So here were the steps, which, incidentally, I would have never figured out without knowing what an Okazaki fragment was. 100% truth.
This woman:
is every bit as responsible for the solution to this puzzle as I am.
I know it, and now you (and hopefully she) also knows it. And I could go one two three through each of the people I know darned good and well helped me — basically everyone I came across — but I’ll give you a particularly noteworthy example, because I think if this ‘thing’ is what I think it is, you all owe Aaron Morrison just as much as you ‘owe’ me.
We had a fight, Aaron and I. A really really bad fight. One of us could have died. It happened — that time — that that person wouldn’t have been me, but somehow Aaron stopped himself from siccing the cops on stupid ass 20 year old me. Which, had he done that, would plainly have ended this story.
This is why I am so thankful. Because there were so fantastically many parts to the story and so many people apparently did just exactly what they were supposed to do in order to steer me where I needed to go. Leaving me here, happily explaining to you how all of this happened.
I know darn good and well that if Scott sees what I think he must undoubtedly see in the piece that I sent him — the first draft of the last piece I’ve written here — Aliens have come! he will have a choice:
- to contact others and solicit their opinions
or - to bounce things back to me to ‘flesh things out’ more.
This is win-win. I don’t care if he asks me to flesh things out more. Scott Aaronson is smarter than I am in many ways. He obviously knows his peers. He obviously is connected with MIT and basically by maybe at most two or three steps, he could round up a thousand people himself to look at what I wrote.
And he doesn’t even need to be that ‘daring’ about it.
You see, the thing is — this solution I’ve posed does work. It works by the principle of gratefulness, and it isn’t something you could see until I showed you it. It’s an Okazaki fragment, sort of, that is…well, quite long…and the beauty of it is that it’s also a fractal.

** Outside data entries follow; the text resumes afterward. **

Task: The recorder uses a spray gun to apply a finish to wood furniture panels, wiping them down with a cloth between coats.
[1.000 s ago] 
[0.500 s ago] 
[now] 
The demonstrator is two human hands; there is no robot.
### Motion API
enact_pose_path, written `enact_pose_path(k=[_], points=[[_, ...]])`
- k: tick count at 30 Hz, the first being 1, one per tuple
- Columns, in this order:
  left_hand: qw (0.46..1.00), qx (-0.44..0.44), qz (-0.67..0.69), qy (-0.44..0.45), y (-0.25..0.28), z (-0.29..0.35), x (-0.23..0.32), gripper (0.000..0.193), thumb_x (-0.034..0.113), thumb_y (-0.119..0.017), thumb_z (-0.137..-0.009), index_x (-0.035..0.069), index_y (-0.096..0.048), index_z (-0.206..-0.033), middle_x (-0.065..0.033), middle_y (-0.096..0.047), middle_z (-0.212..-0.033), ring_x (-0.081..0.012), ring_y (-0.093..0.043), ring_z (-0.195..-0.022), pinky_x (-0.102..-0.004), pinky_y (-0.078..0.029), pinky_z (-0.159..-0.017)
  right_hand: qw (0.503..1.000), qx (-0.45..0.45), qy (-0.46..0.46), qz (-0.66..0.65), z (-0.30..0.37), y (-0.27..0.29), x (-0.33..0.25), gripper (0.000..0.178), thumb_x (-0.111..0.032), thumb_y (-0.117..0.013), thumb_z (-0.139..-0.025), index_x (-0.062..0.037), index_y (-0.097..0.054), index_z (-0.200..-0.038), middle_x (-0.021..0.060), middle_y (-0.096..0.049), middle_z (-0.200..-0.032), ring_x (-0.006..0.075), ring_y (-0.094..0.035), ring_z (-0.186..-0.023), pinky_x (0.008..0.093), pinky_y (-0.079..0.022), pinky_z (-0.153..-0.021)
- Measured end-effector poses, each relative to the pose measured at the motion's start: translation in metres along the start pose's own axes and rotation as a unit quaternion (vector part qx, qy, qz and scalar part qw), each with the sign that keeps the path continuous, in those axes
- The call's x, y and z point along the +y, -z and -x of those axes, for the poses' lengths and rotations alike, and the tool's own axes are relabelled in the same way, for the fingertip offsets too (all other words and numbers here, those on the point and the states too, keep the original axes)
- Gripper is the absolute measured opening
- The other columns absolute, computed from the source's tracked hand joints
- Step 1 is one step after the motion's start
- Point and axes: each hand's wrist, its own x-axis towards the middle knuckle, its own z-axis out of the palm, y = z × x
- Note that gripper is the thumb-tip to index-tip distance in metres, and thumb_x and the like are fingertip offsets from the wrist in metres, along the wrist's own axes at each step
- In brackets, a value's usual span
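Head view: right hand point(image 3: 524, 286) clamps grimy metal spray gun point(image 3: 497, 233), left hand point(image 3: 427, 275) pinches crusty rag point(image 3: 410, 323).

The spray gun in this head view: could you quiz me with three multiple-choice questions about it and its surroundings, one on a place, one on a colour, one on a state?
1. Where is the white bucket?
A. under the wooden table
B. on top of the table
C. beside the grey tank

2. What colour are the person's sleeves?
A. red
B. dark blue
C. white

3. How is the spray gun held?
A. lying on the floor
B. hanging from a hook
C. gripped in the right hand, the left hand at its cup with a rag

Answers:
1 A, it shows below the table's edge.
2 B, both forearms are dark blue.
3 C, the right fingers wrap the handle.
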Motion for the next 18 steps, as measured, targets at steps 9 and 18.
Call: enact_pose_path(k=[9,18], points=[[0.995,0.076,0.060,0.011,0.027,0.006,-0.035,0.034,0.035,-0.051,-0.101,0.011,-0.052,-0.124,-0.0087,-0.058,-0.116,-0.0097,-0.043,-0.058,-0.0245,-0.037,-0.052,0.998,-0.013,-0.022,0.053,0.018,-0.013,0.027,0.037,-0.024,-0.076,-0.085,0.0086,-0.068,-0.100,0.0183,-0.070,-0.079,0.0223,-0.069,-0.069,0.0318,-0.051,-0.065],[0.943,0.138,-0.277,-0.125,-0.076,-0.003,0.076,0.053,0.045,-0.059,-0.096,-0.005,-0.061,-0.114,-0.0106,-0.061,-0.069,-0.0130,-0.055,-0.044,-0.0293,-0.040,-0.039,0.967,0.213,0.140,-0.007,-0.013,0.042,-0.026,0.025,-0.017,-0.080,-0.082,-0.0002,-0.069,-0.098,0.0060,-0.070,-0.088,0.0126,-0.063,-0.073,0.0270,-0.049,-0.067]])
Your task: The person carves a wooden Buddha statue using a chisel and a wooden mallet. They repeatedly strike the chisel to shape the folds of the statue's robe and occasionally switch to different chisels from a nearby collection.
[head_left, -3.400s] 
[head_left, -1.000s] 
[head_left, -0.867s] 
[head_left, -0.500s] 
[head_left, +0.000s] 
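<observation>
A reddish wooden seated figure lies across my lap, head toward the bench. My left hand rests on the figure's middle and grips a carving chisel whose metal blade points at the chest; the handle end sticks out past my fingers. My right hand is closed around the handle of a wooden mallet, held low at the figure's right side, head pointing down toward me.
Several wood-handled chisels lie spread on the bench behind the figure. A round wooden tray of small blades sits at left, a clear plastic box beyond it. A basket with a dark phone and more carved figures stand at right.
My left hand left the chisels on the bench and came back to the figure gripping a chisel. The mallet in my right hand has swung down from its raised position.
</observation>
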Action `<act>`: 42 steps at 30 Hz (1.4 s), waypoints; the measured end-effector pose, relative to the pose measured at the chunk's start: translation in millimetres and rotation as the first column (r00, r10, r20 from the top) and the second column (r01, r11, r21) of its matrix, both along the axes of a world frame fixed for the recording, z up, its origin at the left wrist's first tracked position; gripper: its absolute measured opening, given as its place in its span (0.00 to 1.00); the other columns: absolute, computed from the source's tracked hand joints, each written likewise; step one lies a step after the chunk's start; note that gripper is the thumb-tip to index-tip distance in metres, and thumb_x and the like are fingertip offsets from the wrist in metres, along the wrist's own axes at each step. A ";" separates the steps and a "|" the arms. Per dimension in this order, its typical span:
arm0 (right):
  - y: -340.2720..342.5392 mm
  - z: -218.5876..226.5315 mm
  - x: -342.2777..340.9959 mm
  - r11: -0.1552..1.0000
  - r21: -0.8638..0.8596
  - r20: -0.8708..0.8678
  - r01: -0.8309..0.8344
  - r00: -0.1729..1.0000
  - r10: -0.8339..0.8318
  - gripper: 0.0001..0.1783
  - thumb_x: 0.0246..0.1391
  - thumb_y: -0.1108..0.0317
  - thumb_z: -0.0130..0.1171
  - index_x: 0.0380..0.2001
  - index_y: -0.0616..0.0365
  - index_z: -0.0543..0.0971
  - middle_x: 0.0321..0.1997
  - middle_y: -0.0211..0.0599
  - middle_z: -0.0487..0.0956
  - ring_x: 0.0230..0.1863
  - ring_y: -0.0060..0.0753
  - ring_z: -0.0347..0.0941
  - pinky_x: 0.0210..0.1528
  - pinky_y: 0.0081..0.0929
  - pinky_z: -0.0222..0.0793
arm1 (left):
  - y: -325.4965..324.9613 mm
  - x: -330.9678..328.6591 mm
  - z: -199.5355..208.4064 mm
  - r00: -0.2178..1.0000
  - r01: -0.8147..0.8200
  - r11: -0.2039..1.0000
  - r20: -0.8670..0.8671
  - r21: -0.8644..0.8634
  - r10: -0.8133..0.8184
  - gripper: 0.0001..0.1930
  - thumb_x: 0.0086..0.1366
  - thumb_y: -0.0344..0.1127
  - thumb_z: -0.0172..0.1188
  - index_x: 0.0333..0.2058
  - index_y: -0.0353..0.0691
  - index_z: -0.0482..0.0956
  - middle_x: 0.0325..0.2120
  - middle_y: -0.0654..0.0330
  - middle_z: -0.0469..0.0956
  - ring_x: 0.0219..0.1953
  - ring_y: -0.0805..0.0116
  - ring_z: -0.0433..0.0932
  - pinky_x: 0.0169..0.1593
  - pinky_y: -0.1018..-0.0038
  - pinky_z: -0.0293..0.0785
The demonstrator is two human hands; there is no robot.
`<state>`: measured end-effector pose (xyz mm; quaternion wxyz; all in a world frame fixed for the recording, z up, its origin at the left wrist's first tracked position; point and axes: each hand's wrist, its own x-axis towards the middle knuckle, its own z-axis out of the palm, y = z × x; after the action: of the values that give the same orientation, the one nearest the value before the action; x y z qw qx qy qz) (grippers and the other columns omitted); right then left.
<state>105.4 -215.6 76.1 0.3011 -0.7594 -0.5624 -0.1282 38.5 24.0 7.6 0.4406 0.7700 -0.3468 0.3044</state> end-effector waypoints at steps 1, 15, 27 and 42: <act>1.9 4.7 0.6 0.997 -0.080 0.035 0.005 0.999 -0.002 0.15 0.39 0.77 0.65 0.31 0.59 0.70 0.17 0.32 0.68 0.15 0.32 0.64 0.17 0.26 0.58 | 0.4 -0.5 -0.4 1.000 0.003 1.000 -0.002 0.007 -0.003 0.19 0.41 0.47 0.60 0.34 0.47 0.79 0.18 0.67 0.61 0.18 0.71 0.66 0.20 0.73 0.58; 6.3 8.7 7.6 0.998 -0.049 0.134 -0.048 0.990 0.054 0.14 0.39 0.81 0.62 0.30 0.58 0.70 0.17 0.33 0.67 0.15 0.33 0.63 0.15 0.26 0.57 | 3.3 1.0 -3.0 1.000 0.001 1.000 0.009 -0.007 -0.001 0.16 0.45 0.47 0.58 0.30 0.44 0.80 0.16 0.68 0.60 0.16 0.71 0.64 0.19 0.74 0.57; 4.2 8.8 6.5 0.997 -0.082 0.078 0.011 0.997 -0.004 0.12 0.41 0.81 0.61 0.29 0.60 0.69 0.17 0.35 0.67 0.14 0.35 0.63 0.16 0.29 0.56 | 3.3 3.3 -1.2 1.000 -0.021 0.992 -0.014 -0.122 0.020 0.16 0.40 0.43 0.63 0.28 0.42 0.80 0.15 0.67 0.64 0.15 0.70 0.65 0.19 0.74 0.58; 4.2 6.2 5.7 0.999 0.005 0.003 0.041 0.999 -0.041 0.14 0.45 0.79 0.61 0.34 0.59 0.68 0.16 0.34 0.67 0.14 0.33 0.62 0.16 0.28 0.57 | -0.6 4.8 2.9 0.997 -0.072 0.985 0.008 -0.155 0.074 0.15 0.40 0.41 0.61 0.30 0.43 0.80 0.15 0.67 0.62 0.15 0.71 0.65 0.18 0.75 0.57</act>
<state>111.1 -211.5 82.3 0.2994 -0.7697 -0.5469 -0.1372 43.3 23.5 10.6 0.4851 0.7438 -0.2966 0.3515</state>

No matter what level of the solution you look at, it looks exactly the same more or less. I will have to unpack that…
Ok, let’s go back to my description of ‘sentences as curves in 3-space.’ If this is accurate, and a sentence which renders to true is simply a sentence which has no logical flaws to it, then it is reasonable (enough) to say that
the more intelligent a person is, the more readily they can perceive the entire curve simultaneously.
This should be very obvious, but if it’s not, just put it this way:
If person A and person B are exactly equivalent in intelligence, it can readily be accepted that they can ‘see’ things in similar ‘depth.’ They have different backgrounds, etc., but there is ‘no excuse’ for either of them not to be able to understand the other — provided patience is assumed, etc.
They are equally intelligent, equally capable of back-and-forth logic puzzles, and equally able of rendering curves in 3-space.
Ok, since that’s close enough, we can think of smarter people as people who can think of ‘longer more complex strings’ — because really that is what they do.
If you take Moby Dick, for example, it’s a book of 500+ pages rich in complex vocabulary, long sentences, long paragraphs, and long descriptions. And it gets the job done. You can “see” yourself on the deck of Pequod.
Now Earth isn’t any different than the Pequod. It’s bigger. “Far more complex.” That’s where I would say, “Your point being?”
It does not make any difference how big the thing is. Yoda taught everyone that. My ‘secret’ — if I have one — is that I figured out something similar to memorizing pi to heaven only knows how many decimals. That’s basically the gist.
The core breakthrough was realizing — and even more than that REAL EYES-ing — that if I could successfully create a model for the steps to world peace and pass it off to the most intelligent people in the world, there’s absolutely no force on this planet which could stop it from transpiring.
That “inevitability of World Peace” — during my lifetime was just set down on the shelf as a “ok, theoretically yes this will work” thing — because you cannot start dreaming what it will be like until you do the homework to achieve it.
People always seem to do that. Like buying a new car on your first day of employment. Unwise. How about we actually see if the theory ‘holds water.’
Ok, fair enough I said.
I deduced (correctly, I think) that if I could get a ‘snowball’ the ‘size of 1000 of the most brilliant minds in the world’ somehow focused collectively on this project —
Well, I happened to simultaneously know that there are well over 2000 billionaires on the planet. This seemed convenient, because it appeared to me that those people — while they mostly could probably not be considered the “smartest” — would still want to be in that room.
Basically they’d want a voice. And what happens then?
Feeding frenzy. Let’s get in on this. He says he can ‘basically guarantee’ a factor of 10X technological improvement/development on a 4 year cyclic basis? And he’s got a thousand of the most intelligent people in the world
unable to figure out how the things he is saying could be other than true?
You’re darned right they’re in that room. And what does that mean?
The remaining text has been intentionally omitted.